Ivory Coast presidential challenger Alassane Ouattara defeated Laurent Gbagbo in a run-off poll, the electoral commission said tonight, but Mr Gbagbo immediately challenged the result.
Mr Ouattara said he planned a national unity government after the chairman of the West African country's electoral commission said he had won 54.1 per cent of the vote.
Mr Gbagbo's party has already said it will dispute the provisional results, which were announced after an official deadline ran out yesterday, and an aide told Reuters on today the result was "not legally valid."
The US ambassador to the United Nations, Susan Rice, said the UN Security Council was ready to take "appropriate measures" against anyone obstructing the electoral process in Ivory Coast, the world's top cocoa grower.

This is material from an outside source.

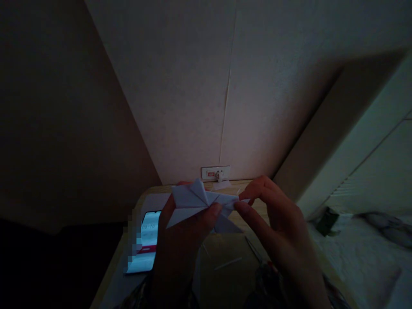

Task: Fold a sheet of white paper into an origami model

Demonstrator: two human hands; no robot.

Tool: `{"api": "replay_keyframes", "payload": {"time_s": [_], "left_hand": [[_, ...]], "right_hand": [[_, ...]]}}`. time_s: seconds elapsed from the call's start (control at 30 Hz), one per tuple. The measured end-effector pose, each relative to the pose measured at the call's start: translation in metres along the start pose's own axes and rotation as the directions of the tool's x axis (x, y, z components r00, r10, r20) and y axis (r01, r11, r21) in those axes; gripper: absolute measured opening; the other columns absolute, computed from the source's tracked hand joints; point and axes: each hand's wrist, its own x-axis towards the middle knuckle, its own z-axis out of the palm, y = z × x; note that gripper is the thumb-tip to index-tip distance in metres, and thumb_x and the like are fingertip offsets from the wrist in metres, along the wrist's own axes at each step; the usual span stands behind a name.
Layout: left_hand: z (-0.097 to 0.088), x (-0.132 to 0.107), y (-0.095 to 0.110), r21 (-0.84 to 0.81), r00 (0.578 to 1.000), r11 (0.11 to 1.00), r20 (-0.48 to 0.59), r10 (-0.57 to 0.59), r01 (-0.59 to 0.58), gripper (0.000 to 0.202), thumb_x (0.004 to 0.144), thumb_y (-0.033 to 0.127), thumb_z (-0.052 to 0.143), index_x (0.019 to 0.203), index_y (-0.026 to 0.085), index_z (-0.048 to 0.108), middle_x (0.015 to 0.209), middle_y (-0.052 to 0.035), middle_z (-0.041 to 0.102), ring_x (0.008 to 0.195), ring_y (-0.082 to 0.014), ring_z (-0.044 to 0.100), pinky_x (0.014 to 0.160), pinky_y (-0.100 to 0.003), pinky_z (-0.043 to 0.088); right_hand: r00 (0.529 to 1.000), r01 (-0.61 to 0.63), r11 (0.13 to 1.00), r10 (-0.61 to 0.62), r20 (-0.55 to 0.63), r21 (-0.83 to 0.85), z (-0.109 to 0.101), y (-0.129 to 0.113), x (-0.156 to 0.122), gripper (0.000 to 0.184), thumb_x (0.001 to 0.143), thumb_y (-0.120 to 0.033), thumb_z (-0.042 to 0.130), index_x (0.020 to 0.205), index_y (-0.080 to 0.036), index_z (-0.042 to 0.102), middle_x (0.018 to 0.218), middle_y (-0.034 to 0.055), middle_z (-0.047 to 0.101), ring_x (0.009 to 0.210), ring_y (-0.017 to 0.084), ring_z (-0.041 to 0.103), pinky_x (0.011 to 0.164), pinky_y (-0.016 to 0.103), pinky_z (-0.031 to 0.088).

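A folded white paper [189,196] with several pointed flaps is held up in front of me, above the small wooden table. My left hand [189,231] is closed round its left part, with the thumb pressed on the folds near the middle. At the paper's right end, my right hand [273,214] pinches a narrow tip between thumb and forefinger. The fingers behind the paper are partly hidden.
A lit phone [148,244] lies on the table [260,210] at the left. Scissors [254,249] and a thin paper strip [228,263] lie nearer me. A wall socket [215,172] with a plug is behind. Pale bedding [357,262] is at the right.
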Motion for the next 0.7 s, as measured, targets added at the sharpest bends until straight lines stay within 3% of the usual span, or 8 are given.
{"api": "replay_keyframes", "payload": {"time_s": [0.17, 0.3, 0.47, 0.7], "left_hand": [[0.006, 0.0, 0.011, -0.081, 0.999, 0.996, -0.027, -0.036, 0.034, 0.034, 0.066, 0.017, 0.083, 0.091, 0.028, 0.061, 0.082, 0.0028, 0.077, 0.072, -0.0231, 0.076, 0.067, -0.036, 0.065], [0.009, -0.003, 0.019, -0.139, 0.998, 0.99, -0.054, -0.007, 0.0, 0.033, 0.066, 0.012, 0.079, 0.084, 0.029, 0.057, 0.078, 0.0075, 0.076, 0.08, -0.0202, 0.076, 0.076, -0.031, 0.063], [0.012, -0.01, 0.026, -0.121, 0.996, 0.992, -0.087, 0.01, -0.021, 0.029, 0.063, 0.014, 0.082, 0.081, 0.026, 0.062, 0.067, 0.0094, 0.07, 0.062, -0.0119, 0.068, 0.057, -0.019, 0.055], [0.013, -0.013, 0.027, -0.149, 0.996, 0.986, -0.059, 0.061, -0.069, 0.024, 0.06, 0.015, 0.081, 0.076, 0.023, 0.064, 0.063, 0.0091, 0.064, 0.057, -0.0088, 0.059, 0.053, -0.015, 0.048]], "right_hand": [[0.998, 0.038, 0.999, -0.039, -0.043, -0.022, 0.0, -0.001, 0.001, 0.018, 0.089, -0.016, 0.063, 0.073, -0.023, 0.059, 0.073, -0.0039, 0.056, 0.069, 0.012, 0.055, 0.061, 0.024, 0.043], [0.998, 0.052, 0.996, -0.054, -0.016, -0.067, 0.002, -0.001, 0.002, 0.014, 0.09, -0.019, 0.061, 0.076, -0.023, 0.062, 0.075, -0.0022, 0.059, 0.069, 0.014, 0.057, 0.062, 0.027, 0.046], [0.999, 0.034, 0.997, -0.037, -0.039, -0.075, 0.003, 0.0, 0.003, 0.017, 0.079, -0.021, 0.074, 0.07, -0.024, 0.06, 0.071, -0.0031, 0.057, 0.066, 0.015, 0.055, 0.059, 0.027, 0.045], [0.999, -0.002, 0.999, 0.001, -0.033, -0.043, 0.002, -0.001, 0.003, 0.018, 0.08, -0.018, 0.071, 0.067, -0.023, 0.06, 0.066, -0.0043, 0.057, 0.062, 0.014, 0.053, 0.057, 0.025, 0.042]]}}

After repeated delays, national election commission chairman Youssouf Bakayoko surprised reporters by walking into the UN-guarded hotel in Abidjan where Mr Ouattara has made his base and reading off the results, which made Mr Gbagbo the loser with 45.9 per cent.
"The electoral commission has, in accordance with the law, handed over to the Constitutional Council, the results it has received and validated, accompanied by the result sheets," Mr Bakayoko told reporters, adding vote turnout was 81.09 per cent.
Cheers erupted from Ouattara supporters gathered at the hotel, which has been placed under UN guard with a handful of armoured personnel carriers outside.
An earlier attempt by the election body to publish the results on Tuesday night failed when pro-Gbagbo members of the commission ripped up the sheet of tallies as a spokesman was trying to read them to a news conference.
The provisional results will now go for study by Ivory Coast's top legal body, the Constitutional Council, which is presided over by a Paul Yao N'Dre, a staunch Gbagbo ally.
The vote, delayed for five years, was meant to reunite the country split in two after a 2002-2003 war, but has instead exposed existing north-south divisions that have exploded into outbreaks of violence.
Security forces shot dead at least four people at a Ouattara party office in an Abidjan suburb overnight, while members of Mr Gbagbo's party said they had been attacked at their residence in the same suburb by Mr Ouattara's militants, leaving some wounded.
The election commission failed to meet a Wednesday deadline to publish provisional results despite concerted international pressure for them to do so.
Mr Gbagbo's party has already urged the Constitutional Council to cancel the results in the rebel-held north, where Mr Ouattara did well in the first round, alleging intimidation by rebels.
"We have the competence to judge results of the presidential election, which means we can invalidate results in certain voting bureaux where there were problems, permitting us not to count their votes," said Paul Tayoro, the council's spokesman.
UN Secretary General Ban Ki-moon said the body "would safeguard the electoral process so that the will of the Ivorian people as expressed in the election will be respected."